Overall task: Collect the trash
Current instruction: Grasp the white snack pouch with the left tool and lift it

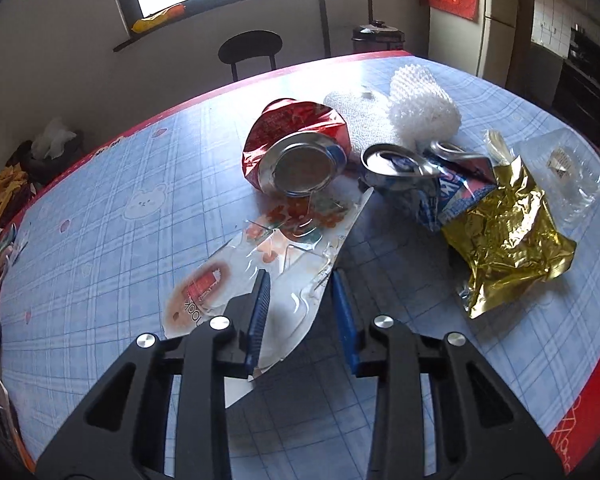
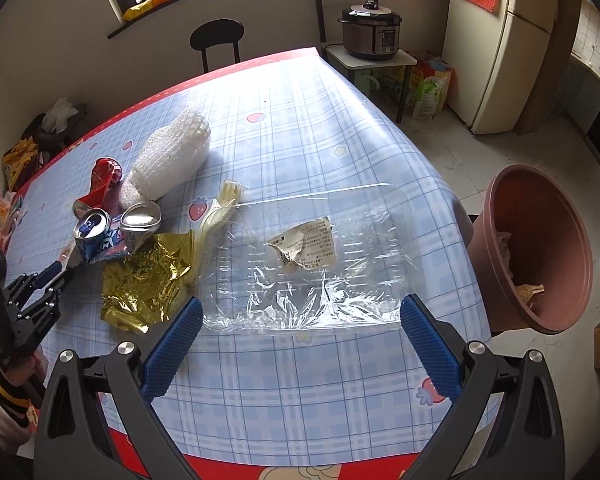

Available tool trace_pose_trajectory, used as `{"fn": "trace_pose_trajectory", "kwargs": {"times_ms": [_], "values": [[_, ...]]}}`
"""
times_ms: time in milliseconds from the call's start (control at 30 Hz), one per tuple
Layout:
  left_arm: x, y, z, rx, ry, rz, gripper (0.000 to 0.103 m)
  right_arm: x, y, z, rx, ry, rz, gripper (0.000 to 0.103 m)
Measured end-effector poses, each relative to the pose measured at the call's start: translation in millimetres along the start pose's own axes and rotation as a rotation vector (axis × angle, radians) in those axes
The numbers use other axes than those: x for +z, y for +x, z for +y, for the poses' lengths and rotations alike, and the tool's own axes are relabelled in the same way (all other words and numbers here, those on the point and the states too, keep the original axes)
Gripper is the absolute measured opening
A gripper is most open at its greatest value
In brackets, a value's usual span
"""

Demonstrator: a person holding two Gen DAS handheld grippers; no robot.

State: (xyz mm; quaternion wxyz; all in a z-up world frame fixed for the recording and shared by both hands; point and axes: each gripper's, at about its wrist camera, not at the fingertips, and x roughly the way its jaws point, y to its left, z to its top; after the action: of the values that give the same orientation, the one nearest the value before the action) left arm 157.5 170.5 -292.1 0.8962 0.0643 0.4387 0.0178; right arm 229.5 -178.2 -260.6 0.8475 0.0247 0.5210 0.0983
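On table (image 1: 100, 184): left tool (image 1: 300, 284) part-open astride white wrapper (image 1: 284, 280). Right tool (image 2: 300, 316) wide before clear tray (image 2: 312, 256).

We see the right gripper (image 2: 300, 324) with jaws spread wide, fingers apart, nothing between them. Just beyond the fingertips lies a clear plastic tray (image 2: 312, 256) with a torn paper label (image 2: 306, 249) on it. At 9 o'clock of the tray sits a crumpled gold wrapper (image 2: 148, 280); at 10 o'clock, a crushed blue can (image 2: 96, 236), a crushed red can (image 2: 104, 178) and white foam netting (image 2: 172, 156). The left gripper (image 2: 56, 270) enters at 9 o'clock. A brown bin (image 2: 536, 252) stands off the table (image 2: 300, 140) at 3 o'clock.
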Motion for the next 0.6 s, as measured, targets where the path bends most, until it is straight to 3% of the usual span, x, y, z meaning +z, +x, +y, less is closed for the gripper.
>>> {"fn": "trace_pose_trajectory", "kwargs": {"times_ms": [33, 67, 133, 267, 433, 600], "values": [[0, -6, 6, -0.011, -0.027, -0.005, 0.032, -1, 3, -1, 0.001, 0.000, 0.007, 0.098], [0, -12, 10, -0.027, -0.052, -0.011, 0.016, -1, 7, -1, 0.003, 0.002, 0.016, 0.098], [-1, -23, 19, -0.045, -0.124, -0.002, 0.006, -5, 14, -1, 0.012, 0.016, 0.036, 0.098], [-11, -39, 32, -0.107, -0.269, 0.009, 0.006, -12, 27, -6, 0.010, 0.066, 0.066, 0.098], [-25, -51, 43, -0.125, -0.331, 0.014, 0.006, -14, 37, -29, -0.031, 0.167, 0.068, 0.097], [-34, -54, 56, -0.166, -0.386, 0.031, 0.006, -7, 46, -42, -0.077, 0.170, 0.044, 0.092]]}}
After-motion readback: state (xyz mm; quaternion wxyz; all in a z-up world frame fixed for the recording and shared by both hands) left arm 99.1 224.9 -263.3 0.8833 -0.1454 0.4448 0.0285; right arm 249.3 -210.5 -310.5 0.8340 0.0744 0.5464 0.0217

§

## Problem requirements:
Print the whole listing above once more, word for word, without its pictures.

## Exercise result:
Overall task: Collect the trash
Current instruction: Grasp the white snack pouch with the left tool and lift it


Available tool trace_pose_trajectory, used as `{"fn": "trace_pose_trajectory", "kwargs": {"times_ms": [_], "values": [[_, ...]]}}`
"""
times_ms: time in milliseconds from the call's start (control at 30 Hz), one per tuple
Layout:
  left_arm: x, y, z, rx, ry, rz, gripper (0.000 to 0.103 m)
  right_arm: x, y, z, rx, ry, rz, gripper (0.000 to 0.103 m)
Measured end-effector poses, each relative to the pose measured at the call's start: translation in millimetres along the start pose's own axes and rotation as a rotation vector (axis × angle, radians) in those axes
The numbers use other axes than those: x for +z, y for +x, z for +y, for the poses' lengths and rotations alike, and the tool's own axes are relabelled in the same way (all other words and numbers here, those on the point and the states too, keep the original axes)
Gripper is the absolute measured opening
A gripper is most open at its greatest value
In brackets, a value's usual span
"""

Demonstrator: a person holding two Gen DAS handheld grippers; no robot.

State: (xyz mm; quaternion wxyz; all in a z-up world frame fixed for the recording and shared by both hands; point and axes: each gripper's, at about its wrist camera, not at the fingertips, and x roughly the way its jaws point, y to its left, z to its top; after the action: of the values that give the same orientation, the one nearest the value before the action) left arm 157.5 170.5 -292.1 0.8962 0.0643 0.4387 0.0178; right arm 229.5 -178.2 -260.6 0.8475 0.0247 0.5210 0.0983
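On table (image 1: 100, 184): left tool (image 1: 300, 284) part-open astride white wrapper (image 1: 284, 280). Right tool (image 2: 300, 316) wide before clear tray (image 2: 312, 256).

We see the right gripper (image 2: 300, 324) with jaws spread wide, fingers apart, nothing between them. Just beyond the fingertips lies a clear plastic tray (image 2: 312, 256) with a torn paper label (image 2: 306, 249) on it. At 9 o'clock of the tray sits a crumpled gold wrapper (image 2: 148, 280); at 10 o'clock, a crushed blue can (image 2: 96, 236), a crushed red can (image 2: 104, 178) and white foam netting (image 2: 172, 156). The left gripper (image 2: 56, 270) enters at 9 o'clock. A brown bin (image 2: 536, 252) stands off the table (image 2: 300, 140) at 3 o'clock.
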Motion for the next 0.6 s, as measured, targets where the path bends most, until it is straight to 3% of the usual span, x, y, z meaning +z, +x, +y, less is closed for the gripper.
>>> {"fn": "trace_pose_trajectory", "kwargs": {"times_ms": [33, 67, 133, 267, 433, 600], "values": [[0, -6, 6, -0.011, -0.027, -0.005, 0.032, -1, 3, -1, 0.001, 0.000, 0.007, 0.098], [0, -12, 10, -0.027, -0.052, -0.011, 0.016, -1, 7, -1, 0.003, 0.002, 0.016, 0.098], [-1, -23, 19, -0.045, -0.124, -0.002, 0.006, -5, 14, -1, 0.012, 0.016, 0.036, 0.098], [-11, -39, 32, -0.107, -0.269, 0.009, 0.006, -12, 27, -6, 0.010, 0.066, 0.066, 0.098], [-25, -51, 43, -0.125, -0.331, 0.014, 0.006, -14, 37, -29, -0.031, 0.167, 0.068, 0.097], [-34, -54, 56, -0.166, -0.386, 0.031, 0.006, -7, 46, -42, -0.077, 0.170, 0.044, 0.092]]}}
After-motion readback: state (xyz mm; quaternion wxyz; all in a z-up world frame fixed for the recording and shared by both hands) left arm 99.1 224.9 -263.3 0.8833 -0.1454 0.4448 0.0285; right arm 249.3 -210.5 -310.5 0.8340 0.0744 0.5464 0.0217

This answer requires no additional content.